_To do_:
Lines that contain the string "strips" are the ones to list; copy all of them from the records.

Records contained in a dataset:
++++++++
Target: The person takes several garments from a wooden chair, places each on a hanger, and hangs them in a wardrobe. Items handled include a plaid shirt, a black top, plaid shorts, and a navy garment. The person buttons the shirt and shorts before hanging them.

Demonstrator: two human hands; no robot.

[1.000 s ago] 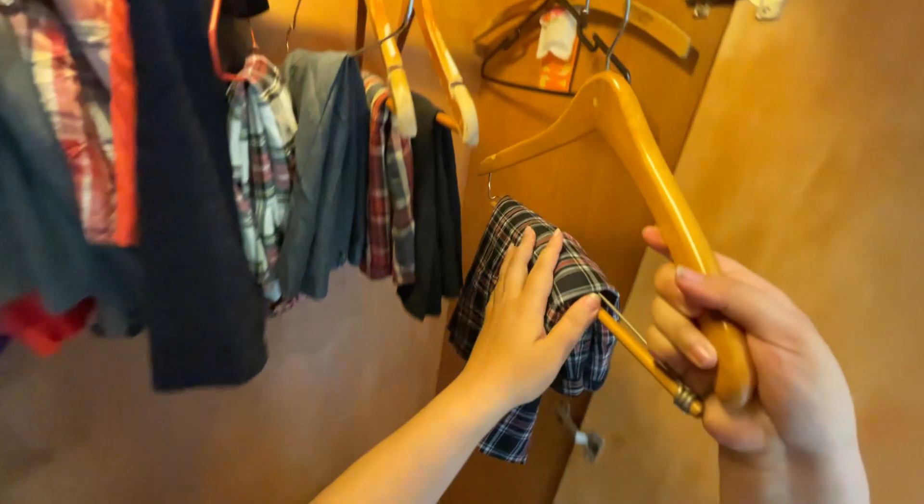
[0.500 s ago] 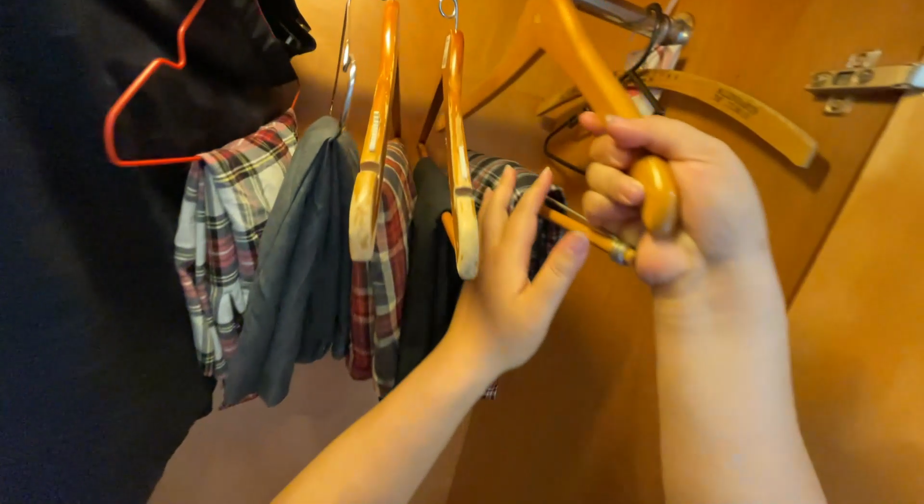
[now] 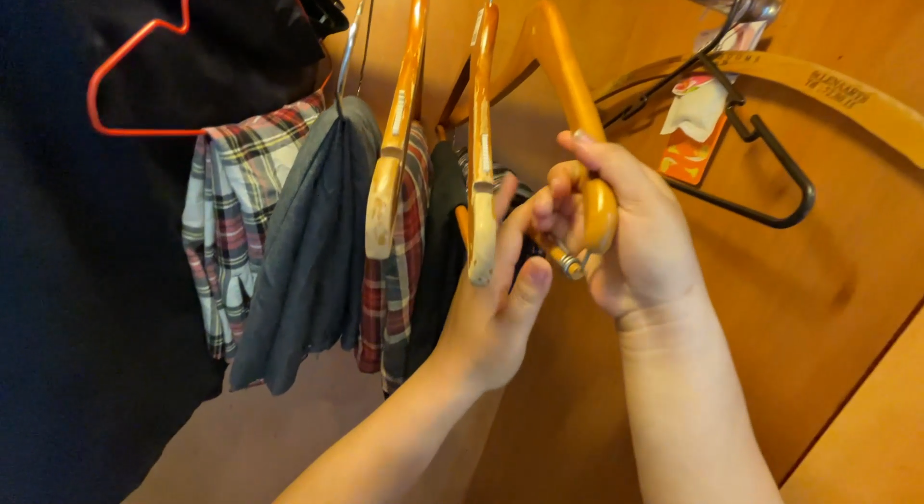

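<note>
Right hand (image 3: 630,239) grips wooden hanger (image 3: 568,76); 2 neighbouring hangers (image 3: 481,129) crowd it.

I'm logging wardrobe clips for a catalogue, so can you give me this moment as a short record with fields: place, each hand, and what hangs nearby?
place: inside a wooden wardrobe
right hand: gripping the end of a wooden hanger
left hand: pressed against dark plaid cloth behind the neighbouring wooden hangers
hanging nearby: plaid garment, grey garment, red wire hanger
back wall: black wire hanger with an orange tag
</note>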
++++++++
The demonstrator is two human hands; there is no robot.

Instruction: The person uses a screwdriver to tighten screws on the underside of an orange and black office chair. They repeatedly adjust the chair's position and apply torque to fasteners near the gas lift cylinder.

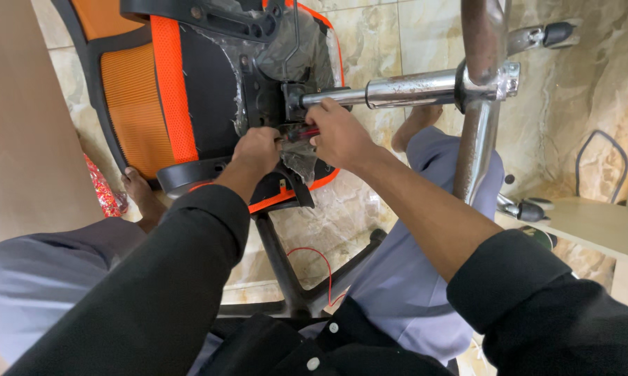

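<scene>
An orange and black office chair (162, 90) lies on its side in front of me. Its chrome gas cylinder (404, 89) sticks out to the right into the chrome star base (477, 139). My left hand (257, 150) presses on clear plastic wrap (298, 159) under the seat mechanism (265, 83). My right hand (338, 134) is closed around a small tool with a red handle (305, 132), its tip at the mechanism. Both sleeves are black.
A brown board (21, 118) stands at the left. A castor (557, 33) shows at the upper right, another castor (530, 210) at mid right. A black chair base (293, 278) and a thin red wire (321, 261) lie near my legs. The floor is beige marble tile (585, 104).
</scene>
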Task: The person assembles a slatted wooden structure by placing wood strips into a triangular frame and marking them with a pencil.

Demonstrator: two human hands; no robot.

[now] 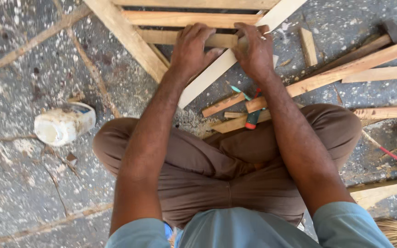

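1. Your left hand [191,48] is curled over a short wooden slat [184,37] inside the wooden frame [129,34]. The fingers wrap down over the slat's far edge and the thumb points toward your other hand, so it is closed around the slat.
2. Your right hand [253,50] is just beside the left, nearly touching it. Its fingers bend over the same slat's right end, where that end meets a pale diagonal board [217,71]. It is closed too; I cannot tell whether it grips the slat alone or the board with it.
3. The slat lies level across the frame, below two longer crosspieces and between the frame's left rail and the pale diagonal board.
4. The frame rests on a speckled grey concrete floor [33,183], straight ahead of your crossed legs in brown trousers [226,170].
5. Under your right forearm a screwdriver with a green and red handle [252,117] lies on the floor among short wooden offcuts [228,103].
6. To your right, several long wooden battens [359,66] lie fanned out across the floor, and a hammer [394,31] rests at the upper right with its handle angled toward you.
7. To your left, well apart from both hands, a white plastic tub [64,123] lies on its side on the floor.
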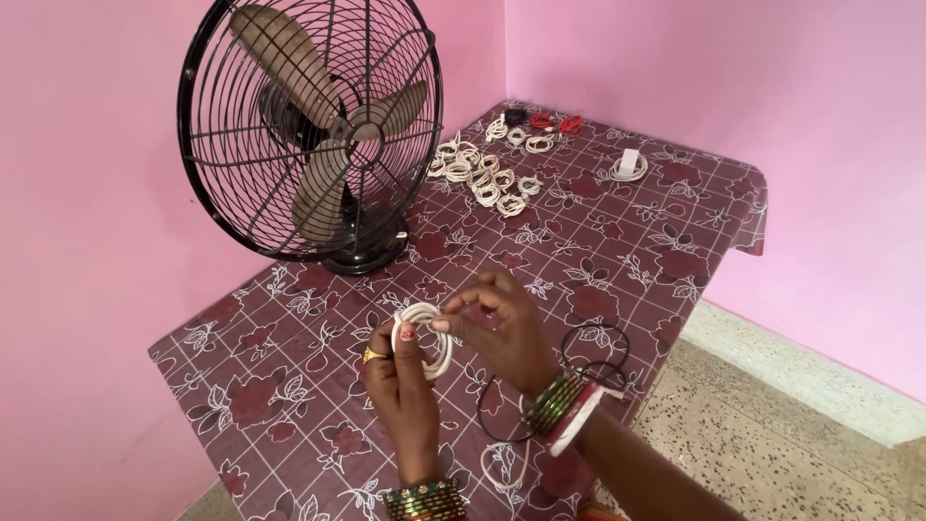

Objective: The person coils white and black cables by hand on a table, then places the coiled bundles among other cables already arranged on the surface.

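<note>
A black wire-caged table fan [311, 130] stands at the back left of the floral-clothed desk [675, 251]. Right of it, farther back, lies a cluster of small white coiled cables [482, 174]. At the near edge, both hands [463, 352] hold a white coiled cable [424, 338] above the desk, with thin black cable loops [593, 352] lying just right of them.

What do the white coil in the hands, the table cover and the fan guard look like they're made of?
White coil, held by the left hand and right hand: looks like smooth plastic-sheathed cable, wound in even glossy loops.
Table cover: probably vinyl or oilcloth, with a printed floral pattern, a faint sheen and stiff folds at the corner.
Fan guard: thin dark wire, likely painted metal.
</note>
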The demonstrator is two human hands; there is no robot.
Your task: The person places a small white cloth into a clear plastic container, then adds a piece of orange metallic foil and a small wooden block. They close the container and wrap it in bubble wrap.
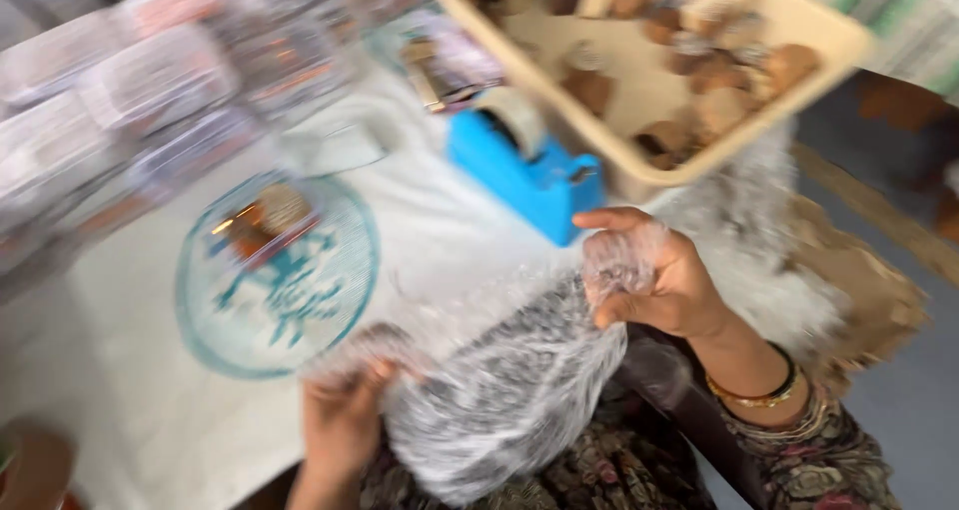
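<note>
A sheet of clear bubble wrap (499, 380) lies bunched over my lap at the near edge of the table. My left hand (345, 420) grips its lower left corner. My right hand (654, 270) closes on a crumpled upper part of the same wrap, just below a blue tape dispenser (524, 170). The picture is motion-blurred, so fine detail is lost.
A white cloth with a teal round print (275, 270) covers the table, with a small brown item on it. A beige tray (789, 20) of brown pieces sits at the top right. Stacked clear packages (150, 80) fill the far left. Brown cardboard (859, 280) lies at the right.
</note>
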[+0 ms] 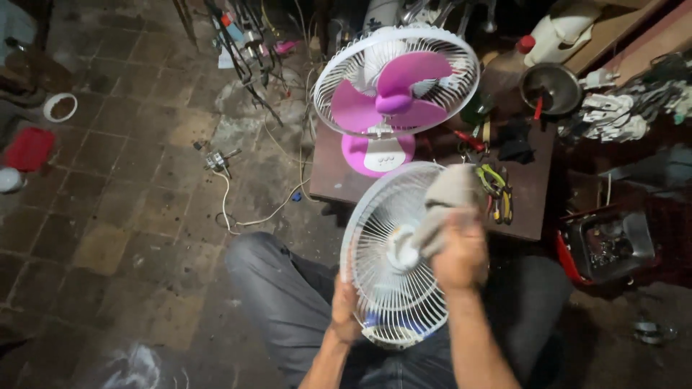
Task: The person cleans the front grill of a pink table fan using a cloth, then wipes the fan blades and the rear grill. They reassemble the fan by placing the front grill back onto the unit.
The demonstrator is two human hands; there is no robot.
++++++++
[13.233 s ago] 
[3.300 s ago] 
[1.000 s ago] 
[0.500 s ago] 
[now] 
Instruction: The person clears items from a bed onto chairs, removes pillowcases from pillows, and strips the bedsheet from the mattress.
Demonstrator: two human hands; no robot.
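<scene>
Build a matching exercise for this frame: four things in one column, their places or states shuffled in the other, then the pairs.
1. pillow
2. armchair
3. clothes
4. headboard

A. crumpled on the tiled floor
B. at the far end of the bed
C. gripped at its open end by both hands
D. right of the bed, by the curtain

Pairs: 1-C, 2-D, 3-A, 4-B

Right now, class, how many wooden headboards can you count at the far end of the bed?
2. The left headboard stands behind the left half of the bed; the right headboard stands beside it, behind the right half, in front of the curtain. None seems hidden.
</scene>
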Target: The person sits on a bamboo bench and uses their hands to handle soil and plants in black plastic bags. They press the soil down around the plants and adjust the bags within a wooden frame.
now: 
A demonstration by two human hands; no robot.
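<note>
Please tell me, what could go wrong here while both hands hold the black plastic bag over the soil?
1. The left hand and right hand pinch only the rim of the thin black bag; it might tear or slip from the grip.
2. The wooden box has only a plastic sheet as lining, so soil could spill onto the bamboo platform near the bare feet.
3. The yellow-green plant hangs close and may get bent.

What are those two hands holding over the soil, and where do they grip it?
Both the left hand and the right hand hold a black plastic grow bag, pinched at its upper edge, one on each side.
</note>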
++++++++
_Solution to the exercise_:
Task: The person assembles a slatted wooden structure by placing wood strips into a triangular frame and marking them with a pencil.
Instruction: The person clears items from a bed onto chairs, removes pillowcases from pillows, and strips the bedsheet from the mattress.

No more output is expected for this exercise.